**Source material**
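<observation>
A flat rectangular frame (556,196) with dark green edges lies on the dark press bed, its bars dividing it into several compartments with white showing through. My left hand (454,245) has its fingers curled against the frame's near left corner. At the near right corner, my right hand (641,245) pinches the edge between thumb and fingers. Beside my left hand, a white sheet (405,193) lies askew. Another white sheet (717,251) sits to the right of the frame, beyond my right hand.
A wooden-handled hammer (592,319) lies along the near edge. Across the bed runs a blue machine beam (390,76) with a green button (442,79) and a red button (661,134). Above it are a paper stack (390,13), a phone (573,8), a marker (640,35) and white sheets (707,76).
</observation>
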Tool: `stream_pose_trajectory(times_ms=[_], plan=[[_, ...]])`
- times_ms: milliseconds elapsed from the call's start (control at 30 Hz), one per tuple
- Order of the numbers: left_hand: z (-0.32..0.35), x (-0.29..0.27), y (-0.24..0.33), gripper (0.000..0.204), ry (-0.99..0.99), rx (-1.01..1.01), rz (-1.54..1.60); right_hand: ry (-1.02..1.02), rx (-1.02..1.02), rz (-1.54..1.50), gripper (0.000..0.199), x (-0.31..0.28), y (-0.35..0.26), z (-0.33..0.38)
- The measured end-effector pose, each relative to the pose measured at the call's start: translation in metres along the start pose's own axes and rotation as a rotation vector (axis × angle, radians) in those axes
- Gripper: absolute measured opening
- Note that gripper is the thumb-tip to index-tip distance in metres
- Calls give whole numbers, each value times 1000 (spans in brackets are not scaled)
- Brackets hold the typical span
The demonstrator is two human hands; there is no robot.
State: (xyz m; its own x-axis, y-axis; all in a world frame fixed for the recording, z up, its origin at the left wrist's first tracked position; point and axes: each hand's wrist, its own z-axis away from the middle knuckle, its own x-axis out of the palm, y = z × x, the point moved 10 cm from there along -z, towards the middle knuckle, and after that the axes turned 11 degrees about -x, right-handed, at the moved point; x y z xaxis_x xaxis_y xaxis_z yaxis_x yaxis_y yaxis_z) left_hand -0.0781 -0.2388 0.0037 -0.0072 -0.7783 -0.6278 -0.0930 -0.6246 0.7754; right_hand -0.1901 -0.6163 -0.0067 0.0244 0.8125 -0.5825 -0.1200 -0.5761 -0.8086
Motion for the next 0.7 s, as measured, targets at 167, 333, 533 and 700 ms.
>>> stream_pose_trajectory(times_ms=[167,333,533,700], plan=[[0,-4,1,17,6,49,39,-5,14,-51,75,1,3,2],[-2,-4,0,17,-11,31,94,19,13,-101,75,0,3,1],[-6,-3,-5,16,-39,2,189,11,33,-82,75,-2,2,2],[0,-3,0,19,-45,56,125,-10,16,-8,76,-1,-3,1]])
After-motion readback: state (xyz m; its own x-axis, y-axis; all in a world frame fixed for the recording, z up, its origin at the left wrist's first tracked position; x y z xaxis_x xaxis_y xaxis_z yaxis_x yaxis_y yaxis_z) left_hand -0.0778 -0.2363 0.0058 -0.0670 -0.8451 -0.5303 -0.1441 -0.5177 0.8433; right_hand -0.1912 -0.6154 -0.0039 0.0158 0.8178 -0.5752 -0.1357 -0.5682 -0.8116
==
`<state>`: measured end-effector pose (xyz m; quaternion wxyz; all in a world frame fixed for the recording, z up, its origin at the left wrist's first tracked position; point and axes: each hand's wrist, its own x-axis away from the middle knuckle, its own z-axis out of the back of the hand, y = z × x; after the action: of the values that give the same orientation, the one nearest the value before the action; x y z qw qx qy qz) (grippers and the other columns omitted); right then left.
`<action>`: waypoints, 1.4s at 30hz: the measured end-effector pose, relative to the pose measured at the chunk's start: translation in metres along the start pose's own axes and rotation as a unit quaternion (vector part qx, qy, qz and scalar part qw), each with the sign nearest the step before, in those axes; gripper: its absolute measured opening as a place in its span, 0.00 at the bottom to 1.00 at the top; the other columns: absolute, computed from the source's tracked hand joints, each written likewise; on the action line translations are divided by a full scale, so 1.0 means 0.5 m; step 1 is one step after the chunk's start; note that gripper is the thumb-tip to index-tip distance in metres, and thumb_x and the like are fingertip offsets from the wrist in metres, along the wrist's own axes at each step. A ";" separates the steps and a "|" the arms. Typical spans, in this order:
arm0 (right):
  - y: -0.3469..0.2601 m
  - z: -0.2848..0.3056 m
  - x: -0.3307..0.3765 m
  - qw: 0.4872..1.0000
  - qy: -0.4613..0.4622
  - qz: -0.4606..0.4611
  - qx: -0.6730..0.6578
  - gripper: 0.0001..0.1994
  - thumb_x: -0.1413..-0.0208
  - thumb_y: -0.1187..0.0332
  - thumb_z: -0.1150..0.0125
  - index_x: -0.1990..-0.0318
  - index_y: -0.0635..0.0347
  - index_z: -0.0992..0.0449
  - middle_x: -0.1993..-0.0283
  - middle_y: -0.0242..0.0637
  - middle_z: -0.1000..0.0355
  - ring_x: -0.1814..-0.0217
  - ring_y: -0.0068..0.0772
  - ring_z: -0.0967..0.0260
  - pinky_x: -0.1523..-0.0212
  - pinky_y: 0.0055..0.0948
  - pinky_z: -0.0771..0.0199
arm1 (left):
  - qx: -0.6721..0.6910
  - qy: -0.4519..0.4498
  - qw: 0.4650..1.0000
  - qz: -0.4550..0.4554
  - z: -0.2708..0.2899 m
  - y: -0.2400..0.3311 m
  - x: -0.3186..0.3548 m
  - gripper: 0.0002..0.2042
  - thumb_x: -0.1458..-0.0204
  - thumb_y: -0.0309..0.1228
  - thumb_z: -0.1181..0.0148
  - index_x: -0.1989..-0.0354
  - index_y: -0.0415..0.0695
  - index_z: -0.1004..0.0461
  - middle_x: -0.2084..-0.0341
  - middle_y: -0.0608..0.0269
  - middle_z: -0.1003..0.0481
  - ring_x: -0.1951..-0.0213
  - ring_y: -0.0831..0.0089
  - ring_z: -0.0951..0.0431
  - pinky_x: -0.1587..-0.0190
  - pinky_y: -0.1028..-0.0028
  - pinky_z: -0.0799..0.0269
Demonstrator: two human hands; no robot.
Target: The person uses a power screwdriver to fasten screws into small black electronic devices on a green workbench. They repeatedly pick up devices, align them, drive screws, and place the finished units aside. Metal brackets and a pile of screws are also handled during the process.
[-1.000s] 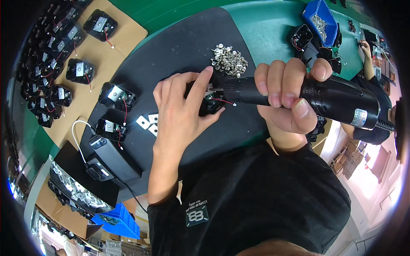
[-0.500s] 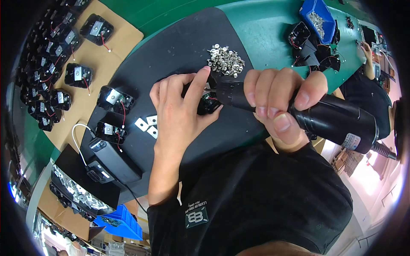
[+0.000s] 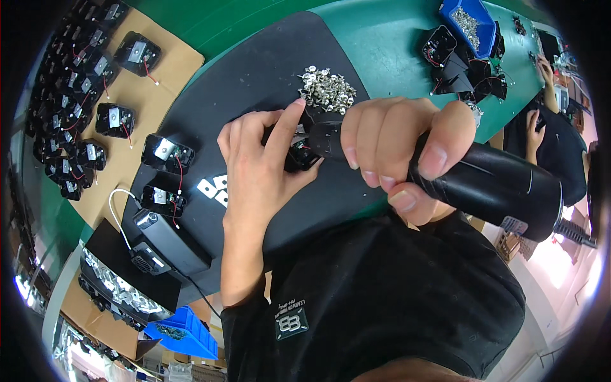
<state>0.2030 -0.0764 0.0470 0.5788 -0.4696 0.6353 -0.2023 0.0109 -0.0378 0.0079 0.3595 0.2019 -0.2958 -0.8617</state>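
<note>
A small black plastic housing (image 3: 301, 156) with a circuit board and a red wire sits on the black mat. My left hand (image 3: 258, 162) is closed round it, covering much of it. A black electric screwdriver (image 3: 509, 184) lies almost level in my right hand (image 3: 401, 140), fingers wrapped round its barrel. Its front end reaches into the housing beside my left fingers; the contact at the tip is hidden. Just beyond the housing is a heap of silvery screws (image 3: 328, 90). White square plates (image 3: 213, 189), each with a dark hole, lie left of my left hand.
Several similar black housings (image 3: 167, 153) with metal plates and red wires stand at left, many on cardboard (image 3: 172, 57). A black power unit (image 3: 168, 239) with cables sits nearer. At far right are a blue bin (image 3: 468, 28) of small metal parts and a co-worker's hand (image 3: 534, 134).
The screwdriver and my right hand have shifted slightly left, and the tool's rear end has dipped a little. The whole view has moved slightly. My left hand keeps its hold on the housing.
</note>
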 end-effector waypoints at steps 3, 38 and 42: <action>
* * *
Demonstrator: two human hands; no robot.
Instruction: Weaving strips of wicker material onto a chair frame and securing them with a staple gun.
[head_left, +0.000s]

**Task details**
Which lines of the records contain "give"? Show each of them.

**Task solution**
- Calls give whole numbers, each value times 1000 (spans in brackets are not scaled)
`<state>`: measured end-effector pose (xyz m; quaternion wxyz; all in a world frame fixed for the recording, z up, its origin at the left wrist's first tracked position; point and axes: each hand's wrist, its own x-axis away from the middle knuckle, its own z-axis out of the back of the hand, y = z × x; after the action: of the values that give the same orientation, the one nearest the value before the action; x y z qw qx qy qz) (grippers and the other columns omitted); right then left.

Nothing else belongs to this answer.